Allyship (kontinuierliche und aktive Solidarität mit marginalisierten Gruppen)
Und doch wäre die Sicherheit von Queers ein demokratischer Akt der Hinwendung – wir alle sind ja Teil der Gesellschaft. Und mehr noch, wir bilden mit anderen Marginalsierten die größere Mehrheit der Gesellschaft, gegenüber der Wenigen, die Macht innehaben. Aber Gewalt setzt sich immer fort, transgenerational, Traumata schreiben sich in die tiefen Furchen unserer Zukunft ein. Wir müssen aktiv arbeiten, um dem etwas entgegenzudenken, andere Narrative zu erschaffen, solidarische Care–Gemeinschaften zu kreieren und Empathie zu schüren. Wir brauchen Allys. Nachdem der Staat immer wieder Möglichkeiten nach Mitsprache, Sichtbarkeit und Gleichberechtigung suggeriert, setzen diese sich kaum in unserem Alltag um. Wenn das Selbstbestimmungsgesetz eine dritte Option eröffnet, diese aber ständig und überall zu Diskriminierungen und potenzieller Gefahr wird – ist die Selbstbestimmung in weiter Ferne. Es gibt keinen fundierten staatlichen Schutz, es gibt keine Absicherung und es gibt keine Aussicht, dass sich das ändert. Es gibt Schutz in der eigenen Blase, in der eigenen Wahlfamilie.
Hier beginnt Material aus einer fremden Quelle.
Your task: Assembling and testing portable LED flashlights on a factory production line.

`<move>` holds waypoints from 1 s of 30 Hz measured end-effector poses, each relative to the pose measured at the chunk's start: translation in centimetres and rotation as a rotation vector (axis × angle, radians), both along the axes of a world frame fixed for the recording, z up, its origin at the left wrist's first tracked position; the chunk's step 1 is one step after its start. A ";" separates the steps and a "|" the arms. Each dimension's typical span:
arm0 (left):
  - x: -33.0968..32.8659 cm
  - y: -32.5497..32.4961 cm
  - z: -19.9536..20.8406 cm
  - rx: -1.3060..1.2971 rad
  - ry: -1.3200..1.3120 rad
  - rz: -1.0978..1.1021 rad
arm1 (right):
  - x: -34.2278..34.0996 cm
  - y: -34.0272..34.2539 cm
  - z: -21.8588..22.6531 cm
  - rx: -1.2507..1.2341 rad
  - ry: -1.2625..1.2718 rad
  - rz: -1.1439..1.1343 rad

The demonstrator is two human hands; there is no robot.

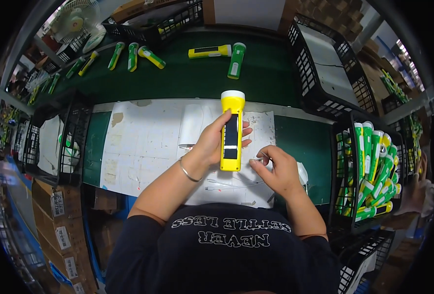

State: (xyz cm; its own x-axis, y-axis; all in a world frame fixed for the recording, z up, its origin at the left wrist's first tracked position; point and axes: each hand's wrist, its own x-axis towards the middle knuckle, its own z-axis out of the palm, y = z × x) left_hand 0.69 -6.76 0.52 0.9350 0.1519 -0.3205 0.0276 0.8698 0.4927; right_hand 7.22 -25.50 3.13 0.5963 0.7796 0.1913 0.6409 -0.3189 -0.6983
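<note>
My left hand (212, 139) is wrapped round a yellow flashlight (233, 115) with a white head and a dark panel along its side. The flashlight is held upright in the picture, white head away from me, above the white work sheet (143, 152). To its right, my right hand (278, 171) is closed, thumb and forefinger pinched together. A small pale bit shows at those fingertips, too small to name. On the sheet below the hands lies a thin white cable (226, 187), its far end hidden near the right hand.
Behind the sheet, several green and yellow flashlights (236, 61) lie on the green bench (192, 81). A black crate (341, 215) full of flashlights stands at right. Other black crates (72, 132) flank the sheet. A white cylinder (191, 125) lies behind my left hand.
</note>
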 end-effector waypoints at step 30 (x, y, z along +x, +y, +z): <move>-3.0 -1.3 -2.1 0.046 0.046 -0.057 | -1.4 -1.9 -3.1 0.073 0.176 0.036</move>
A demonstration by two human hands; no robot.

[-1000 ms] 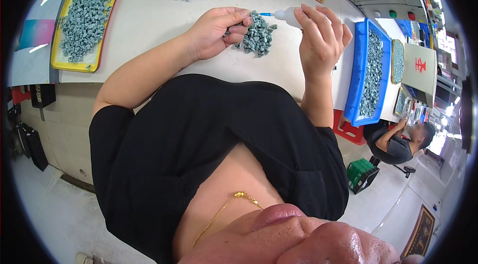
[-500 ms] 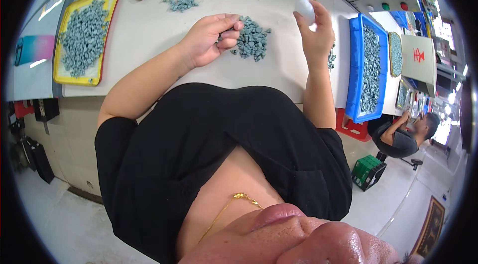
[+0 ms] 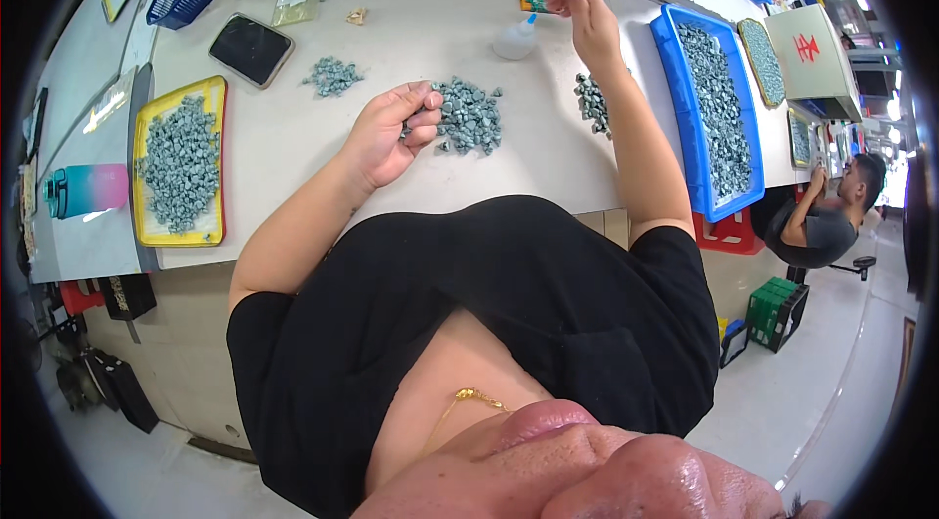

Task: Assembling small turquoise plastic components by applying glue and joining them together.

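Note:
My left hand [image 3: 393, 133] is closed, its thumb and fingers pinching several small grey-green stone-like pieces at the left edge of a loose pile [image 3: 469, 116] of the same pieces. Farther off to the right, my right hand [image 3: 589, 28] reaches over the table. Its thumb and fingertips close round the right end of a small green and orange box [image 3: 534, 4]. Just below that box a white squeeze bottle [image 3: 514, 40] with a blue tip stands on the table, apart from both hands. Another group of pieces [image 3: 593, 106] lies partly behind my right forearm.
A yellow tray [image 3: 221, 167] of pieces lies at the left, beside a teal and pink bottle [image 3: 93, 190]. A phone [image 3: 251, 49] and a smaller pile [image 3: 334, 77] lie farther back. A blue bin [image 3: 693, 147] of pieces stands at the right; beyond it sits another person [image 3: 820, 225].
My right hand has let go of the white squeeze bottle, which now stands on the table, and has moved to the small box. My left hand stays at the pile. The view has shifted.

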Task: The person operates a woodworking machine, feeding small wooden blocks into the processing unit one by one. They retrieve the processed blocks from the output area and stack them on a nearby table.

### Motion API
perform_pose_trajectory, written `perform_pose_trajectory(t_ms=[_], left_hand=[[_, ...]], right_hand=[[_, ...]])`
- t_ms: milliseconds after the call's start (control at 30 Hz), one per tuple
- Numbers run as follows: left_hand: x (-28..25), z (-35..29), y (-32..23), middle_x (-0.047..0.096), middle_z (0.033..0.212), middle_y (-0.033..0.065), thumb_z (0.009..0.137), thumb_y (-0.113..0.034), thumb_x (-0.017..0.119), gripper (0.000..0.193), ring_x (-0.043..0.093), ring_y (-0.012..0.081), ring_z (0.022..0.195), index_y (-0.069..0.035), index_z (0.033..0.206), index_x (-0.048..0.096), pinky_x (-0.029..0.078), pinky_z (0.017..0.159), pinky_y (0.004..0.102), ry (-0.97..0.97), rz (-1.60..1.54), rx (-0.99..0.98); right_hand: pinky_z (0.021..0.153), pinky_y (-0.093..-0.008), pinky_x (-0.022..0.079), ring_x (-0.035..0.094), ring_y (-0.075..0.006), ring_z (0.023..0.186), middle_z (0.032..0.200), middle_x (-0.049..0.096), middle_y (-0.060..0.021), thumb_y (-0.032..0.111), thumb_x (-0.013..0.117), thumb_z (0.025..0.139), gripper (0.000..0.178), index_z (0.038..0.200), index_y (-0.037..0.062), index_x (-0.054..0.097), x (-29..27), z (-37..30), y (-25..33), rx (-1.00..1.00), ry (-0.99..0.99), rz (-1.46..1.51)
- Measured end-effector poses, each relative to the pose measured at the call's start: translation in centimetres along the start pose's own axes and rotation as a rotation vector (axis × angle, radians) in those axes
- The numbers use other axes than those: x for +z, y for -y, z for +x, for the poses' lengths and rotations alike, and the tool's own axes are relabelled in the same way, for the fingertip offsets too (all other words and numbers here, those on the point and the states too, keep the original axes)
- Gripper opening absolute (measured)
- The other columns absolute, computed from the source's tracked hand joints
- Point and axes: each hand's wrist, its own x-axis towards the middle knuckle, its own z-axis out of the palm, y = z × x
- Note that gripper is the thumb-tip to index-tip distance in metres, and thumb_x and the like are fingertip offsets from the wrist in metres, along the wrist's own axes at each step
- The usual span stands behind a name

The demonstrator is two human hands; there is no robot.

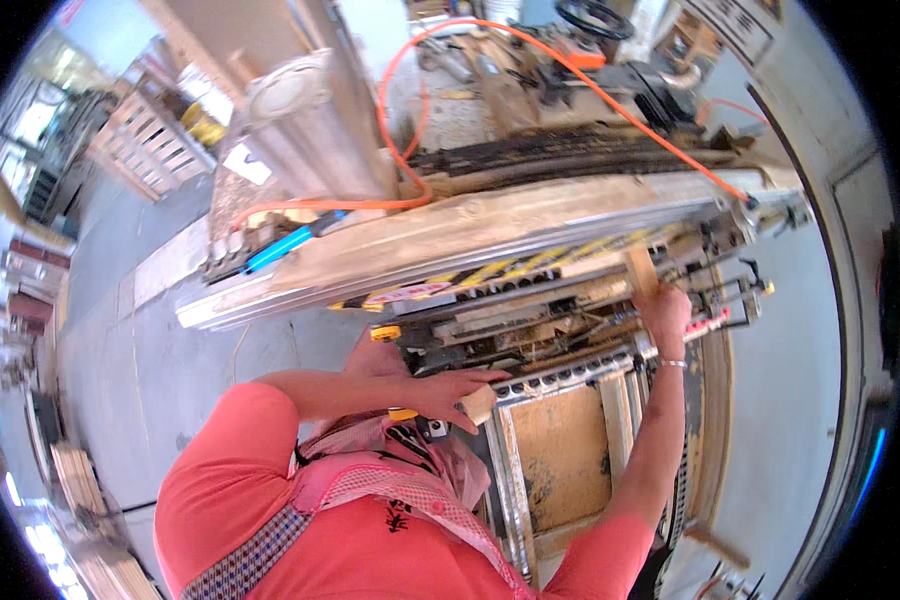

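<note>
My left hand (442,393) is at the near left edge of a long woodworking machine. Its fingers and thumb close around a small pale wooden block (478,405). My right arm stretches forward over the machine's right part. There my right hand (666,312) grips the near end of a short wooden piece (642,268), whose far end points to the machine's back rail. Between the hands runs a metal strip with a row of dark round parts (560,377). Behind it lies the machine's dark bed (530,335), with bars and wood scraps on it.
A long wooden beam (470,228) spans the machine's back, above yellow-black striped tape (530,265). An orange hose (382,95) loops over it, and a blue-handled tool (280,248) lies at its left. A framed brown panel (567,455) sits in front of me; a wall stands right.
</note>
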Motion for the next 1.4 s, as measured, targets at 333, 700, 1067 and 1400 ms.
perform_pose_trajectory(t_ms=[333,700,1067,1400], left_hand=[[0.5,-0.2,0.9,0.026,0.143,0.0225,0.075,-0.053,0.065,0.063,0.026,0.0378,0.132,-0.004,0.113,0.051,0.024,0.107,0.0419,-0.044,0.143,0.096],[-2.5,-16.3,-4.9,0.056,0.114,0.0078,0.077,-0.012,0.072,0.053,0.052,0.0158,0.107,-0.003,0.122,0.044,0.043,0.092,0.032,-0.548,-0.532,0.015],[-16.3,-46.2,11.4,0.064,0.085,0.0054,0.084,-0.021,0.06,0.034,0.061,0.0149,0.081,0.0,0.111,0.055,0.048,0.071,0.0292,-1.592,-0.378,-0.917],[-28.6,-49.4,28.3,0.066,0.094,0.012,0.076,-0.019,0.054,0.036,0.064,0.0269,0.087,-0.019,0.112,0.062,0.049,0.076,0.0394,-1.35,0.085,-1.135]], right_hand=[[0.064,-0.044,0.05,0.062,-0.0364,0.071,0.073,0.064,-0.0182,0.034,0.072,0.06,0.035,0.072,0.0021,0.065,-0.6,-0.1,1.1,-0.084,-0.109,0.069],[0.083,-0.0471,0.044,0.054,-0.0392,0.098,0.106,0.058,-0.0215,0.035,0.071,0.073,0.052,0.112,0.0016,0.059,-0.7,-3.1,5.2,0.082,-0.246,-0.023],[0.078,-0.0418,0.048,0.059,-0.0324,0.094,0.106,0.061,-0.0168,0.03,0.062,0.082,0.039,0.106,-0.0001,0.062,-1.1,-14.1,8.5,0.348,-0.29,-0.002],[0.071,-0.043,0.047,0.059,-0.0341,0.082,0.092,0.062,-0.018,0.016,0.066,0.076,0.029,0.099,-0.0016,0.064,-5.3,-26.9,13.6,0.398,0.041,-0.067]])
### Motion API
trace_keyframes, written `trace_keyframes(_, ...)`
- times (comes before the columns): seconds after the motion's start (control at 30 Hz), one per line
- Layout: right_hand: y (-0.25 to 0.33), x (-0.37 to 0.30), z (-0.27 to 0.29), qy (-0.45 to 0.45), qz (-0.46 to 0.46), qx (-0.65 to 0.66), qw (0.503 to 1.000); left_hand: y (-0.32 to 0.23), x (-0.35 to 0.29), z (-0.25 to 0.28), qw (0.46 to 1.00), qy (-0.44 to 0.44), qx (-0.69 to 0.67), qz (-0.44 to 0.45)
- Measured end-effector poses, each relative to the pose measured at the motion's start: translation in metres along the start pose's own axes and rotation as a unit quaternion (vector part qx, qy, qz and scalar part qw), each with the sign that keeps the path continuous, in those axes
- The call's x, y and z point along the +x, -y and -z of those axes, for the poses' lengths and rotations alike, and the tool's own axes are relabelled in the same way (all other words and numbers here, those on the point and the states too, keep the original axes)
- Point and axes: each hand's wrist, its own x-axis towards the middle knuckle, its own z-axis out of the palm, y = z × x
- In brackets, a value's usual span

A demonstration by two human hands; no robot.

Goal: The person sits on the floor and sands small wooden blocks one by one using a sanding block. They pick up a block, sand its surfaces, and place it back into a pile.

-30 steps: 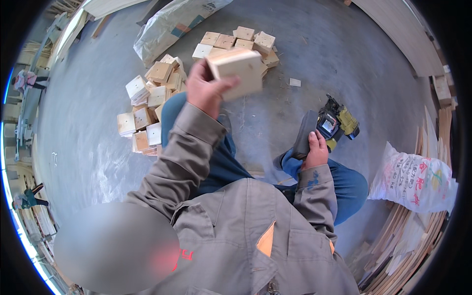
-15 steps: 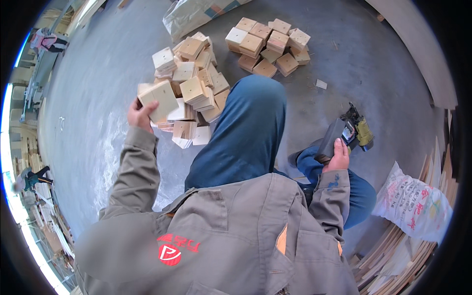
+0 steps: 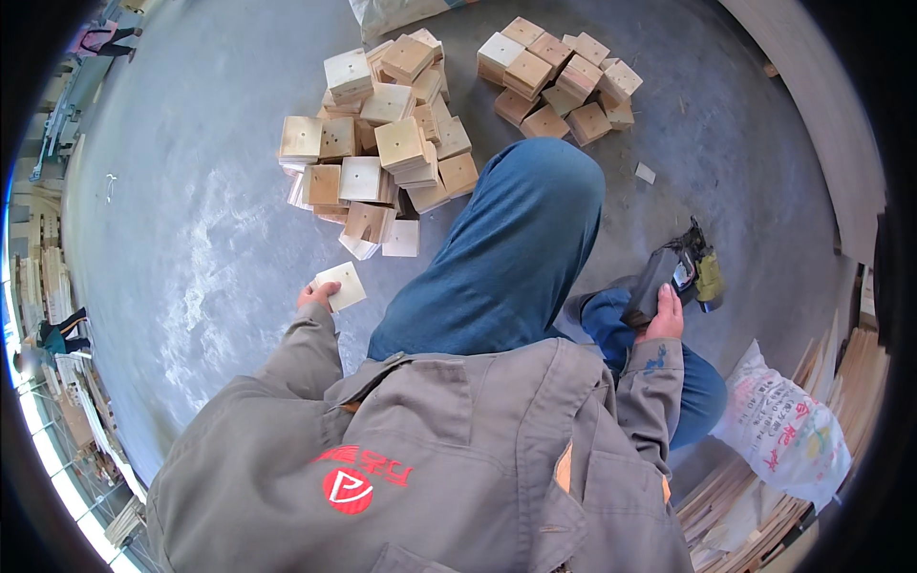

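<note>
Left hand point(image 3: 317, 295) pinches a thin square board point(image 3: 341, 286) low over the concrete floor point(image 3: 191, 239), just below the block pile point(image 3: 377, 143). Second pile point(image 3: 564, 81) lies farther right. Right hand point(image 3: 662, 323) is wrapped around a nail gun point(image 3: 678, 277) beside the knee. White sack point(image 3: 788, 430) at far right.

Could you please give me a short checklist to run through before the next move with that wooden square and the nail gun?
1. Left hand has hold of the wooden square: ok, fingers pinch its edge.
2. Right hand grips the nail gun: ok.
3. Nail gun pointed away from the legs: cannot tell, its nose is hidden.
4. Block pile within the left hand's reach: ok, it lies just ahead.
5. Concrete floor under the square free of clutter: ok.
6. White sack clear of the right hand: ok, apart.
</note>
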Motion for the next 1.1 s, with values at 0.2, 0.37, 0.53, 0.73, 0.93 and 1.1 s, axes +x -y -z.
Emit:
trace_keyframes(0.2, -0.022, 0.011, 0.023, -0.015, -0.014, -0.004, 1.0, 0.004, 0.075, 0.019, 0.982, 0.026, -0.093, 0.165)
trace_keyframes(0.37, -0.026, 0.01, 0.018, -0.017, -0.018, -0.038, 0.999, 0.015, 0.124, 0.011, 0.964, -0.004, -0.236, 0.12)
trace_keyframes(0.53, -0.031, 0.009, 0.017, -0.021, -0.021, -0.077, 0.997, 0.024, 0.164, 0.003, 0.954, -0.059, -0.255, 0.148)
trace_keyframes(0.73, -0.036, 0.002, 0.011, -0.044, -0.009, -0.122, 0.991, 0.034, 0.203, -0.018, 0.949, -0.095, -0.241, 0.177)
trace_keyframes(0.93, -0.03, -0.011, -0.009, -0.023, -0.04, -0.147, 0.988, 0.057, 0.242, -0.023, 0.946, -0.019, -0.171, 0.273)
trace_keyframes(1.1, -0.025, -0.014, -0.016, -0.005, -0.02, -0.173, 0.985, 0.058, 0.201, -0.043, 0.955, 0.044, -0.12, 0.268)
Aber auch diese Form der Familie findet keine Anerkennung (während des Lockdowns zum Beispiel wurde sehr deutlich, wer als Familie gilt).
Die Gewalt ist real.
Die Gewalt passiert uns allen, ständig, überall, in Großstädten, Kleinstädten, auf dem Land, zu Hause. Sie passiert in Mikroverletzungen und sie passiert in Morden und Gewalttaten. Sie passiert, wenn ich jetzt wieder viel mehr meinen Ausweis zeigen muss, wenn ich Kommentare, Beschimpfungen, Beleidigungen und tätliche Angriffe erlebe. Wir brauchen den Schutz der Gemeinschaft, wir brauchen die Solidarität von Menschen, die dieser Gewalt nicht ausgesetzt sind, wir brauchen neue Geschichte, Rückzugsorte, Sicherheit und Alltäglichkeit – und wir brauchen wieder die Idee von einer Gesellschaft der Liebe. Heute, morgen für uns alle.
Veröffentlicht am 25. November 2025.